John Taylor, specjalista od spraw beznadziejnych, od pięciu lat skutecznie unika kłopotów. Błogi spokój kończy się wraz z chwilą, gdy próg jego biura przekracza obrzydliwie bogata Joanna Barrett. Za cenę odnalezienia jej córki enigmatyczny detektyw łamie daną sobie przysięgę i wyrusza tam, gdzie nie można polegać nawet na ciągłości czasu.
Konie, które boją się dentysty, gazeta z przyszłego tygodnia, przeboje Dylana grane od tyłu przez ulicznego grajka i krzywizny czasoprzestrzeni... Żeby to przetrwać wstąp na szklaneczkę czegoś mocniejszego do Obcych Znajomków. Uważaj! Twoją moralność oceni sam Merlin...
Nigthside to prawdziwie kosmopolityczne miejsce. Od zawsze. I zawsze panuje tam noc. Zawsze jest trzecia nad ranem, a świt nigdy nie nadchodzi. Ludzie przychodzą i odchodzą, gnani przez potrzeby, o których nikt nie ośmiela się mówić głośno, w poszukiwaniu przyjemności i usług, które w normalnym świecie są niewybaczalnym grzechem.
Moja opinia:

Opowiada o grozie podziemnego Nightside z bardzo interesującą nutką humoru. Wartka akcja wciąga i nie pozwoli się oderwać, podobnie jak niebezpieczne przyjemności, jakich można zaznać w tym ukrytym zakątku Londynu.
Choć główny bohater jest gburowatym samotnikiem, a większość pozostałych postaci niebezpiecznymi psychopatami, nie można ich nie polubić. Nawet ci wyglądający jak potwory z najgorszych koszmarów mają w sobie odrobinę człowieczeństwa. Podczas lektury Coś z Nightside można zatęsknić za czymś niebezpiecznym, ryzykiem, dającym poczucie, że się żyje. To miła odmiana w codziennej rutynie przygotowań do matury ;)
Serdecznie polecam Coś z Nigthside. Naprawdę warto poświęcić chwilkę na tę krótką ale nieszablonową powieść.
Moja ocena: 8/10.
Pozdrawiam!
I jak zawsze dorzucam klimatyczny utwór ;)
W sumie mogłabym w wolnej chwili przeczytać :)
OdpowiedzUsuńKlimatyczny utwór- jeden z moich ulubionych :D
OdpowiedzUsuńKsiążka - w sumie to czemu nie :)
Pozdrawiam
Jak tylko będę miała okazję, to na pewno się skuszę! :)
OdpowiedzUsuńTaka sama opinia jak scorpius'a :) dodam jeszcze że świetny utwór.
OdpowiedzUsuńhttp://qltura.blogspot.com
Nieszablonowa powieść, czemu nie.
OdpowiedzUsuńZdecydowanie coś dla mnie! Bardzo lubie takie powieści.
OdpowiedzUsuńNigdy nie słyszałam o tej książce, ani o autorze, więc jak się gdzieś na nią natknę to spróbuję przeczytać.

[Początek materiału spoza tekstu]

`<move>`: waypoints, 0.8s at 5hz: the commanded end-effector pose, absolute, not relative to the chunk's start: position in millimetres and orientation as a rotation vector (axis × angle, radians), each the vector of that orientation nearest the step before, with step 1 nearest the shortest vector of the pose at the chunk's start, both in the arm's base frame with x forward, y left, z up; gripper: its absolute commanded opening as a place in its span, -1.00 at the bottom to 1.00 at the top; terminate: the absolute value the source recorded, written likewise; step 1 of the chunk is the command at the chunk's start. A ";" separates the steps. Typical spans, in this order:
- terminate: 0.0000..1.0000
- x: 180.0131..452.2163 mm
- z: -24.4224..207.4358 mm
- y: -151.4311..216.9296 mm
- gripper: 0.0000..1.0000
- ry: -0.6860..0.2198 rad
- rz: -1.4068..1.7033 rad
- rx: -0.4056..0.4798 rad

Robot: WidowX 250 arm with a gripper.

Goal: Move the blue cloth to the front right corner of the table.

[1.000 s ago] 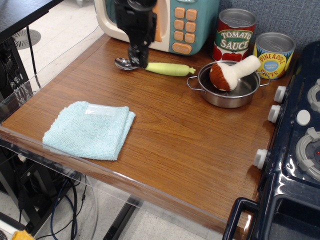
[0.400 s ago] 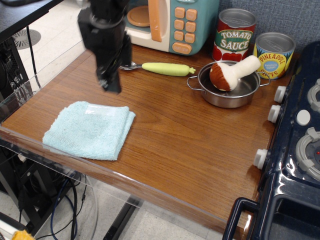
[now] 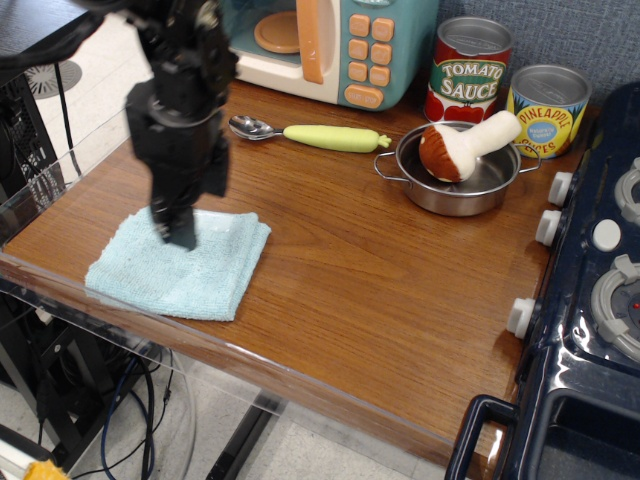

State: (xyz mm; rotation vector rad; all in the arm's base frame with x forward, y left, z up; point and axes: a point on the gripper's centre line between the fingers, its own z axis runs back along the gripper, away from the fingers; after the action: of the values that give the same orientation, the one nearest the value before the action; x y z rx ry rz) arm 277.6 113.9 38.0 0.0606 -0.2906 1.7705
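Note:
The blue cloth [image 3: 205, 275], a pale aqua terry towel folded roughly square, lies flat near the front left corner of the brown wooden table [image 3: 380, 300]. My black gripper [image 3: 180, 232] points down over the cloth's back half, with its tip at or just above the fabric. The fingers overlap from this angle, so I cannot tell whether they are open or shut. The arm hides part of the cloth's far edge.
A steel pot [image 3: 440, 195] holding a toy mushroom [image 3: 465, 145] stands at the back right. A spoon with a green handle [image 3: 320, 135], a toy microwave [image 3: 340, 45], a tomato sauce can [image 3: 468, 65] and a pineapple can [image 3: 548, 108] line the back. A dark navy toy stove [image 3: 590, 300] borders the right side.
The gripper has moved from the back by the spoon, forward and left, and down onto the cloth. The cloth has not moved.

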 end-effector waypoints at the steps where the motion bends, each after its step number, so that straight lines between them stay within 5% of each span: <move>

OdpowiedzUsuńAaaaa sama nie wiem... Może kiedyś ;d
OdpowiedzUsuńJuż od jakiegoś czasu planuję zapoznać się z książkami tego autora, gdyż jeszcze ich nie znam.
OdpowiedzUsuńMam mieszane uczucia, ale skoro twierdzisz , że nieszablonowa to czemu nie
OdpowiedzUsuńOo pierwszy raz slysze o autorze i ksiazce, ale jestem zaciekawiona! Fabuła zapowiada sie bardzo interesujaco ;d
OdpowiedzUsuńMoże kiedyś :)
OdpowiedzUsuńNa razie mam co czytać, więc się wstrzymam, ale w wolniejszym czasie będę o tej książce pamiętać.
OdpowiedzUsuńJak wpadnie w ręce to przeczytam, fajny blog :)
OdpowiedzUsuńZapraszam również do siebie:)
http://ksiazkowa-fantazja.blogspot.com/
Zdecydowanie muszę przeczytać, dzięki za tytuł!